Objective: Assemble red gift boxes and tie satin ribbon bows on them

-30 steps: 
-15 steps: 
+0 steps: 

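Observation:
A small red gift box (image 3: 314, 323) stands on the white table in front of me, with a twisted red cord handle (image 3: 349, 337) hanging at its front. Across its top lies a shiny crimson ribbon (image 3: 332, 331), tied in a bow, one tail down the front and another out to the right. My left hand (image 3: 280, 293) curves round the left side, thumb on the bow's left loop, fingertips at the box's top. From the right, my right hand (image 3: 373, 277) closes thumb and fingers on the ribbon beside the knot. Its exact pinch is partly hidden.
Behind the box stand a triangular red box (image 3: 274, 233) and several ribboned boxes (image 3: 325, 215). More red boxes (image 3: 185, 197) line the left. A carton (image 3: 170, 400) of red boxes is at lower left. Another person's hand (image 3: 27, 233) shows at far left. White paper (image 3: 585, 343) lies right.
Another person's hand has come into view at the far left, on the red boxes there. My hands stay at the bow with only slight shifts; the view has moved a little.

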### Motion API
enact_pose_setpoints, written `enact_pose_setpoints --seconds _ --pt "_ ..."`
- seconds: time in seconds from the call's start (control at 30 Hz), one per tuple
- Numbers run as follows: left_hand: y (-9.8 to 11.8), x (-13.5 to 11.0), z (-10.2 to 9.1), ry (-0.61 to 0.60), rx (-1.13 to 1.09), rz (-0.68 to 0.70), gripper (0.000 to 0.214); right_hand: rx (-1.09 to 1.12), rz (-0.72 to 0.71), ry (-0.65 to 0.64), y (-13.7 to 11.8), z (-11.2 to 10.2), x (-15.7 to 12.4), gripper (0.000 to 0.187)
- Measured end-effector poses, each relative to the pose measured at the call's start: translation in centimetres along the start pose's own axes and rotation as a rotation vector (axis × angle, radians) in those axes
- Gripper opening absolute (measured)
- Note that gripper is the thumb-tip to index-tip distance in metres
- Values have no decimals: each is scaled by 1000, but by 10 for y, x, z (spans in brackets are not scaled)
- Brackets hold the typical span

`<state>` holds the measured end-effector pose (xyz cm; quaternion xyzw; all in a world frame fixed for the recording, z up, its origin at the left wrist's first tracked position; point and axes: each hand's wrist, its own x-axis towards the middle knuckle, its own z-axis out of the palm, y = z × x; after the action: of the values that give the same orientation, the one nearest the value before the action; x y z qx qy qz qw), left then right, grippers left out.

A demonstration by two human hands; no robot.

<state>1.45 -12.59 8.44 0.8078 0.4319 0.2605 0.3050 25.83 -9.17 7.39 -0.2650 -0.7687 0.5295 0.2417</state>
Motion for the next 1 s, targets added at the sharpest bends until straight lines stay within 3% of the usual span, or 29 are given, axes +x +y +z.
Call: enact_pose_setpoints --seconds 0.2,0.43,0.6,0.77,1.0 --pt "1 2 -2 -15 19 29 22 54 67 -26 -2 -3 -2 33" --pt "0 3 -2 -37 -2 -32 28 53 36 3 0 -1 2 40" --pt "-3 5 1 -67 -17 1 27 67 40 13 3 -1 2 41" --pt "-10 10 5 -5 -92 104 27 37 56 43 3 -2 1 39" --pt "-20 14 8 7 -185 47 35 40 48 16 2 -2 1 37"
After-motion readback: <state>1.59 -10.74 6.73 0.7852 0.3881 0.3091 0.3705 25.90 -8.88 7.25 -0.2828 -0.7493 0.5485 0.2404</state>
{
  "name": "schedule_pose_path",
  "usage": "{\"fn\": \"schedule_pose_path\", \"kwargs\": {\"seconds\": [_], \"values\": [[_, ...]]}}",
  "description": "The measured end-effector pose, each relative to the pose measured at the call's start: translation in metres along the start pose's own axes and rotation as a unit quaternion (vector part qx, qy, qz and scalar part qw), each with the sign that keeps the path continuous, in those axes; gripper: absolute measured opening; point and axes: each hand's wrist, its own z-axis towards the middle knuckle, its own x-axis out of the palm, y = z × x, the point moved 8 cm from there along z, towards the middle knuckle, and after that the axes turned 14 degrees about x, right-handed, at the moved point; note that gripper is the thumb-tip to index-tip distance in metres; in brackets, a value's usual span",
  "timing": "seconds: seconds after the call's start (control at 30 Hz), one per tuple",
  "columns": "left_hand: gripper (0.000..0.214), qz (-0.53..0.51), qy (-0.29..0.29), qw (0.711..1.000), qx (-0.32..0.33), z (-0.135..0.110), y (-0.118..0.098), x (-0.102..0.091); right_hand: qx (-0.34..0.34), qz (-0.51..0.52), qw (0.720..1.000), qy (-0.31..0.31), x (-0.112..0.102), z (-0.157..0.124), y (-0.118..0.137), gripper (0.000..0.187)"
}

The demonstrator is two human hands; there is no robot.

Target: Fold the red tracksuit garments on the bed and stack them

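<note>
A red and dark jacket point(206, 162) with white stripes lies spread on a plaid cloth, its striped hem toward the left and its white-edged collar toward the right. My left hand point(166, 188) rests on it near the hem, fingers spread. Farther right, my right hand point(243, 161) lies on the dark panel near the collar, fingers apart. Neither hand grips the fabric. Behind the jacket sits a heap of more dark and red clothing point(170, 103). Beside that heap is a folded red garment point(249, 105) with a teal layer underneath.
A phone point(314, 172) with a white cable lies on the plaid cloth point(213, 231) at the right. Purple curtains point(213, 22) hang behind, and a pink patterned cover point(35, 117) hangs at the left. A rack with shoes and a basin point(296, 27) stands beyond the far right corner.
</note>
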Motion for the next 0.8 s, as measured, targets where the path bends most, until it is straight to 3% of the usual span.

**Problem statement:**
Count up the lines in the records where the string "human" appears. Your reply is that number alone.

**Answer space:**
2